Yes, Javascript counts from zero.

So, without a loop, to access the firstName property of each of the objects in the array, in order, we’d need to code

contacts[0].firstName
contacts[1].firstName
contacts[2].firstName
contacts[3].firstName

We want to access each element of the array, one at a time.
We’re using a loop to do that.

So we can’t code a number to access the element - the number needs to change each time through the loop.
So, we need “something” that will have the value 0 the first time we go through the loop, the value 1 the second time we go through the loop etc.

Can you tell me what we can use, instead of a number, inside the for loop, to access the correct element of the array?

I’d say,

contacts[i].firstName

Because the i is what we’re using to count though the loop. We start at 0, the first object and go though the length until we reach the last.

that’s correct! now knowing that, you can access the right things inside the loop

1 Like

Well done!

Do you think you’ll be ok to code your if statement now?

1 Like

No. I’m sorry I can’t get it to work still.
I don’t know what to put inside the if to make it do what it’s supposed to.

function lookUpProfile(name, prop) {
// Only change code below this line
for (let i = 0; i < contacts.length; i++){
if (name == contacts[i].firstName && contacts[i].firstName.hasOwnProperty(prop)){
return contacts[i].firstName[prop];
}
}
return "No such contact";
// Only change code above this line
}

This says, in words ‘does the first name of contacts i have the property prop’.

A string is not an object, so it won’t have the property prop

1 Like

What I’m trying to do is say this in code.

The function should check if name is an actual contact’s firstName and the given property (prop ) is a property of that contact.
The function should look through the contacts list for the given firstName parameter.

  • If there is a match found, the function should then look for the given propparameter.
  • If both firstName and the associated prop are found, you should return the value of the prop.

But I can’t work out how.
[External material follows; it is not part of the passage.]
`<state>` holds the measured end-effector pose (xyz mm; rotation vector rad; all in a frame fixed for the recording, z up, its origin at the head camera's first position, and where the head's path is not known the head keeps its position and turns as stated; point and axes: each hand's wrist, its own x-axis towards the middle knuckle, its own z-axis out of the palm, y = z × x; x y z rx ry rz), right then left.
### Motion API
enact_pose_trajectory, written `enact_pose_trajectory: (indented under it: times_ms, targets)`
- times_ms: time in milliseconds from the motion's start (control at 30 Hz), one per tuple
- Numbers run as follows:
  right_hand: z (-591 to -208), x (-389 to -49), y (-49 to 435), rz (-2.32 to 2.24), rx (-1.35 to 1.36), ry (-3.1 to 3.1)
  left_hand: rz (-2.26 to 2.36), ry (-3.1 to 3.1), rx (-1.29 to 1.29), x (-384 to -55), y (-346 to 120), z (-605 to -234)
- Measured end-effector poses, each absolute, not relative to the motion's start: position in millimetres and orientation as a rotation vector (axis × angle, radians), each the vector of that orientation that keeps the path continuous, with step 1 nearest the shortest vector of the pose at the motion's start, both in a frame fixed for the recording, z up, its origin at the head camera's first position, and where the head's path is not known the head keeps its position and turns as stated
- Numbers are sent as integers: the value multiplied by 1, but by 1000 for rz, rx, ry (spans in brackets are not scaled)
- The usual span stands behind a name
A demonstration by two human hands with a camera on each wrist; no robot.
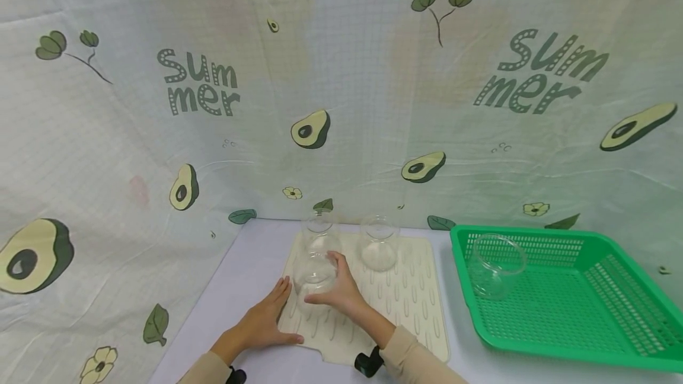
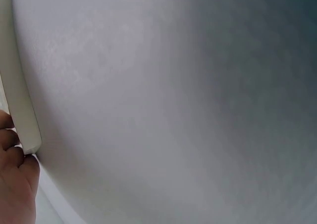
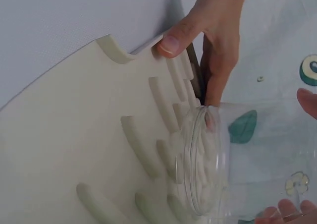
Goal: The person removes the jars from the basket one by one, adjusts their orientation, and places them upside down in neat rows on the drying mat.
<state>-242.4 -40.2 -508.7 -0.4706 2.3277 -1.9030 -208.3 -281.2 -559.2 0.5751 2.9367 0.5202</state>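
A clear jar (image 1: 306, 272) risked a knock on the ridged mat (image 1: 418, 319).
The right hand (image 1: 344, 289) was curled round the jar at the mat's left side; the left hand (image 1: 261, 322) lay spread against the mat's edge. Pushing too far back could have struck the second jar (image 1: 320, 229) close behind, and a tug on the mat might have rocked both.

Cream across the rectangular mat (image 1: 416, 295), patterned with oblong ridges; colourless in the clear round cups (image 1: 315, 276); bright green on the latticed plastic basket (image 1: 539, 345) at right; whitish on the far cloth (image 1: 352, 28), printed with avocados (image 1: 320, 129) and green "summer" lettering (image 1: 198, 83).
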Motion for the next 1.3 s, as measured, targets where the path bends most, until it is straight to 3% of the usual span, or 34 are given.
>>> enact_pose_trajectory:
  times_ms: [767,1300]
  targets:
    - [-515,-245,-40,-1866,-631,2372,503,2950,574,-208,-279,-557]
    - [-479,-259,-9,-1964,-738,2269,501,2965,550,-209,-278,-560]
With this bit below I’m trying to say ‘check if ‘name’ is an actual contacts firstName’.

name == contacts[i].firstName

With this bit below I’m trying to say ‘if the given property ‘prop’ is a property of that contact’. I don’t know how else to check for that if I can’t use hasOwnProperty.

contacts[i].firstName.hasOwnProperty(prop)

But I can’t seem to translate this into Javascript.

Right, you want

But you have

What’s the extra thing that’s in my description of your code vs what the challenge is asking for?

The part about prop because I’m trying to find if a string exists?

I don’t know how to test for if a string exists though.

aren’t you trying to check if an object has a property?